Determine how many lines below contain the string "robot" and give that number without anything else.

┌─ Data shown

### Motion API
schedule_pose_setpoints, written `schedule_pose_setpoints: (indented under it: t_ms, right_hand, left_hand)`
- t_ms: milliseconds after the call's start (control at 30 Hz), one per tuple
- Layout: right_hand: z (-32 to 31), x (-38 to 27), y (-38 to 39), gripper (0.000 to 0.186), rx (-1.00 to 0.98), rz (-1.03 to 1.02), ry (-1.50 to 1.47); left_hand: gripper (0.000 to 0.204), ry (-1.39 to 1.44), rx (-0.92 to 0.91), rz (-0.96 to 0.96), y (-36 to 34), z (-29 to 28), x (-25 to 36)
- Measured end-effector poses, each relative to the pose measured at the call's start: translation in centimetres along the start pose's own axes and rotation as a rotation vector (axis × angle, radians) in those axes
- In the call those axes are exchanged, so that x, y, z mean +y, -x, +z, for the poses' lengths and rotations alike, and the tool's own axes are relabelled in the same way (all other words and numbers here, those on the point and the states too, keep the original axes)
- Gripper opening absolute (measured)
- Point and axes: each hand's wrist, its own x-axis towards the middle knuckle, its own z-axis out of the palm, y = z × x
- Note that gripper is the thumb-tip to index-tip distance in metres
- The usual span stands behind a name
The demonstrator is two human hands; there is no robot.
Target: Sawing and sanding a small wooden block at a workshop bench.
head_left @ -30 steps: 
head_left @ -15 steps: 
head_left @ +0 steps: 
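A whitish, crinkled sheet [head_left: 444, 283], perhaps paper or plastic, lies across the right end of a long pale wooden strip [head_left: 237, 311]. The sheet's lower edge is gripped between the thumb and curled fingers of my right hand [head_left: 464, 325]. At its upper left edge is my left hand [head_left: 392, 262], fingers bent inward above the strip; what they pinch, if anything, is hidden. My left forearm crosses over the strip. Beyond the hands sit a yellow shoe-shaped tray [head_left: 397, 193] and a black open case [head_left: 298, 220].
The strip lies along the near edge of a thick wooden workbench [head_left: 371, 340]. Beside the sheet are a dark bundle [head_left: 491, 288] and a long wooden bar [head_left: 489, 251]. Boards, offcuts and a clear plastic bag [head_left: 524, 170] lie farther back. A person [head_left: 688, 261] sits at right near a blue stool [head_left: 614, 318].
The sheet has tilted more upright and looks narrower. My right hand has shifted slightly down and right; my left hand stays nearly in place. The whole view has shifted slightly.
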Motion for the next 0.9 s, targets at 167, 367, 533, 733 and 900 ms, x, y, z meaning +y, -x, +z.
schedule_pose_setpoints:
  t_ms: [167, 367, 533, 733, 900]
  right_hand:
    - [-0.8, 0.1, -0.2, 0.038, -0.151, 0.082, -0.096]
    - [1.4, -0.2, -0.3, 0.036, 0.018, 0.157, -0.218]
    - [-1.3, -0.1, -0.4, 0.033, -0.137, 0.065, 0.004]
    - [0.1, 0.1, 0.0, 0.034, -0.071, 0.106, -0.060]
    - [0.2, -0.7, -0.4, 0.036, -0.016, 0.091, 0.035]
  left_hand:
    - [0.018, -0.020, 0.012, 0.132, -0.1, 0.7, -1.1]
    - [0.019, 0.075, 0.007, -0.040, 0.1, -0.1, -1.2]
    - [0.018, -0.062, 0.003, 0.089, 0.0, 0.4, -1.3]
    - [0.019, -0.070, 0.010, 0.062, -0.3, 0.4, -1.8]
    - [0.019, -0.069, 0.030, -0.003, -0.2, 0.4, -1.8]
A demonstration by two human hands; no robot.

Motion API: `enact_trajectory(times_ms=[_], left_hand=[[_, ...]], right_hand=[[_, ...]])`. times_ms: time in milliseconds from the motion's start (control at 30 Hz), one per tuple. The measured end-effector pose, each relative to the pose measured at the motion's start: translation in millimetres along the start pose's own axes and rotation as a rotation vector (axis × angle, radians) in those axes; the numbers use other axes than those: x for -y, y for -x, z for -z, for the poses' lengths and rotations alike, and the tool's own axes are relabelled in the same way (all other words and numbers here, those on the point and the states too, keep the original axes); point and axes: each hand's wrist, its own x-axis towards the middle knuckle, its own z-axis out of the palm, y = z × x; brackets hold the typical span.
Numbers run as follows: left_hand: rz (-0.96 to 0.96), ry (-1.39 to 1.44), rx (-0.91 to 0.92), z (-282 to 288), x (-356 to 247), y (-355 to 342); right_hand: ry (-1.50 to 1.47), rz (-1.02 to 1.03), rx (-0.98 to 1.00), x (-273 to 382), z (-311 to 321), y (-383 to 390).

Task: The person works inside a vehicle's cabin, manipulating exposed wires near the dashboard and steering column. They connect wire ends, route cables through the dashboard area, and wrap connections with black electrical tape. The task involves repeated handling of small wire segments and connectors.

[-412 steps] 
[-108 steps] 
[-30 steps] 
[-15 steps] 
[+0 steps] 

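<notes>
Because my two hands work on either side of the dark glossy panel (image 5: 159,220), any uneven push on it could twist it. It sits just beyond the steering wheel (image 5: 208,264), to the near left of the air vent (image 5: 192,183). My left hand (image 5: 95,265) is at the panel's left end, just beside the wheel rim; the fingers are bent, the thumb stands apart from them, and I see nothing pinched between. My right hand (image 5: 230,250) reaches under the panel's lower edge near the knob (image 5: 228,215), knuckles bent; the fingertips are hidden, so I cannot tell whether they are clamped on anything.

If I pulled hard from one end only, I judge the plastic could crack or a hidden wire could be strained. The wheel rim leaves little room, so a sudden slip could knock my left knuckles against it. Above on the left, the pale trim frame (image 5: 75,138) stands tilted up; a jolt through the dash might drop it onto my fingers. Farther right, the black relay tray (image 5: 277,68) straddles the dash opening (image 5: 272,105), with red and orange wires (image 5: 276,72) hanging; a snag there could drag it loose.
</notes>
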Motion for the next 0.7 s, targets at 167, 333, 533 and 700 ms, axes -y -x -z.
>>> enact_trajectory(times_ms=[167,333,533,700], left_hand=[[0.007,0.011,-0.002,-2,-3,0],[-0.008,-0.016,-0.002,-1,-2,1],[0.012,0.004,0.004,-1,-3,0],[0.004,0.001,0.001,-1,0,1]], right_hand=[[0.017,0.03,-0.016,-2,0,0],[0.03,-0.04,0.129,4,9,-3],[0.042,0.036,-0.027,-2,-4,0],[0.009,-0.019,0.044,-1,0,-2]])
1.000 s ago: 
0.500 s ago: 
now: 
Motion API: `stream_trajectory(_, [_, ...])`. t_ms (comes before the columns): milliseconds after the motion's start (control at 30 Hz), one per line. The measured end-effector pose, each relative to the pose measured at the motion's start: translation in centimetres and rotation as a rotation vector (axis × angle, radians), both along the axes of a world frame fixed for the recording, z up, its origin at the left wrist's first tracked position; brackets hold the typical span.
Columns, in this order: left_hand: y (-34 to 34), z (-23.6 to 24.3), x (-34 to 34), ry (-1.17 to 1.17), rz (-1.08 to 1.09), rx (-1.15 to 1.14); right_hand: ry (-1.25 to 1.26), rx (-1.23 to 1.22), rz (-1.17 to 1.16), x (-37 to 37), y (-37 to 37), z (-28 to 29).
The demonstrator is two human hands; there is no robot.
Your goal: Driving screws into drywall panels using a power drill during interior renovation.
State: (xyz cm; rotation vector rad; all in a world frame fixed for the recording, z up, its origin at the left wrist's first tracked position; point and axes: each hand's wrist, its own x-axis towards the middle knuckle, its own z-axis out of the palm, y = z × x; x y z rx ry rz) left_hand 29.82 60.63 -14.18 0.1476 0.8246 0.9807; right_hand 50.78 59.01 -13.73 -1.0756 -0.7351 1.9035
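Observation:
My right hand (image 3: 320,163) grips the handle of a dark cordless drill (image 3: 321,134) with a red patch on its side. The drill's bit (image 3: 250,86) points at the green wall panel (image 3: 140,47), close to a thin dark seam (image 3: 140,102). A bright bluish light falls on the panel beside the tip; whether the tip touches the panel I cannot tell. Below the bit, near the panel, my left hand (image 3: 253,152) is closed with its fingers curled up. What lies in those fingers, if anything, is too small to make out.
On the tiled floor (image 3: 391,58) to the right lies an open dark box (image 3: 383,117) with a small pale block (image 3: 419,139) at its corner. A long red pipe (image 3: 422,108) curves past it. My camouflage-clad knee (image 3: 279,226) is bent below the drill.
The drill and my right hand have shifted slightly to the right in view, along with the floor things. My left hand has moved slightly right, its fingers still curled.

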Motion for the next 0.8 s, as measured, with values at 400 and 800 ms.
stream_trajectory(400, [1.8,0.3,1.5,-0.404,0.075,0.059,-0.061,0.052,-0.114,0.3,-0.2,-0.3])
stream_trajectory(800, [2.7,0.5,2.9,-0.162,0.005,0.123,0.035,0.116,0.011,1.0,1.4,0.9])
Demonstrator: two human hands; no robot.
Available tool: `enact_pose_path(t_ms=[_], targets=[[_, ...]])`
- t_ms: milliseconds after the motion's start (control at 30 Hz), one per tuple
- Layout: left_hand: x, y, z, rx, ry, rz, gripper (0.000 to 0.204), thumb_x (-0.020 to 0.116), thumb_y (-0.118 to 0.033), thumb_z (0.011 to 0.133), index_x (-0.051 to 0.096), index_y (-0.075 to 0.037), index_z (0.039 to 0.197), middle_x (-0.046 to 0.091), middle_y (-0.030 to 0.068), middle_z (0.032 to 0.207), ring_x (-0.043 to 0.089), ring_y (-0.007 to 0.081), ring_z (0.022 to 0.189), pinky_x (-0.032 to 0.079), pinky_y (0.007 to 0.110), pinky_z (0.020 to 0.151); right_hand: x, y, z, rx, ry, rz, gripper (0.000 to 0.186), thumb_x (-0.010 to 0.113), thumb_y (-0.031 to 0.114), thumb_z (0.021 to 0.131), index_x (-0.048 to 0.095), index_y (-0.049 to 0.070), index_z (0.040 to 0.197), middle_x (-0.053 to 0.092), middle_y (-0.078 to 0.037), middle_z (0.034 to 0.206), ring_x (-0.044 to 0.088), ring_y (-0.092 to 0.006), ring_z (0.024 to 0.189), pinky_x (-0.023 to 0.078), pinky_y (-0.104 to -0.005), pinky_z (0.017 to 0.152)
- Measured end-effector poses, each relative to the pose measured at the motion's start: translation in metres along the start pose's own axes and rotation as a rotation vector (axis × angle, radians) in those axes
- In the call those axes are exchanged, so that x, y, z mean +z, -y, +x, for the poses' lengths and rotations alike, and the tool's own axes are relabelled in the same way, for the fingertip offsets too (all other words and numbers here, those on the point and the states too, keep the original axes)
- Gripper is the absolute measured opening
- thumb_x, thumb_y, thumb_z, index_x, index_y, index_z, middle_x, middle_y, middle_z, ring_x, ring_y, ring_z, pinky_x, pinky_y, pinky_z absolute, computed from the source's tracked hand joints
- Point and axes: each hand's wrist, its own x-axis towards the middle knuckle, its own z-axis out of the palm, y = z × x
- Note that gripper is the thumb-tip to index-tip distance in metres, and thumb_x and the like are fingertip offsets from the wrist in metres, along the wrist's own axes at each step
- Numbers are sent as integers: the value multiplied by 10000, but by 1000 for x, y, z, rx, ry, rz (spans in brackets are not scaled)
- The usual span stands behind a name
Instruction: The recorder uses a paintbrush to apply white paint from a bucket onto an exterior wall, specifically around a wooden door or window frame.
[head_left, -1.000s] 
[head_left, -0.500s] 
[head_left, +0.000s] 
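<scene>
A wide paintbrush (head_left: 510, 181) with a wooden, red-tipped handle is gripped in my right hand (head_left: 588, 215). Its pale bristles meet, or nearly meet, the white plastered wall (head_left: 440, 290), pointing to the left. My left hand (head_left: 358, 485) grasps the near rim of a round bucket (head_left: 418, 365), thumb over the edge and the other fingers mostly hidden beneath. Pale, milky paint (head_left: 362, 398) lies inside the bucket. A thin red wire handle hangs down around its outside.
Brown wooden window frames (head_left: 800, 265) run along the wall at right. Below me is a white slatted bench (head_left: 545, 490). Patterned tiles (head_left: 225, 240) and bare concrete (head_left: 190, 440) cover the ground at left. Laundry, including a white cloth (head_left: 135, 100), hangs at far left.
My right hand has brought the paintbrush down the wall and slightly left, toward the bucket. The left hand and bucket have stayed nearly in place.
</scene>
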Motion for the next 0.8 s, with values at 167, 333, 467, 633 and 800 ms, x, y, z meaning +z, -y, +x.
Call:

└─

_Answer area_
4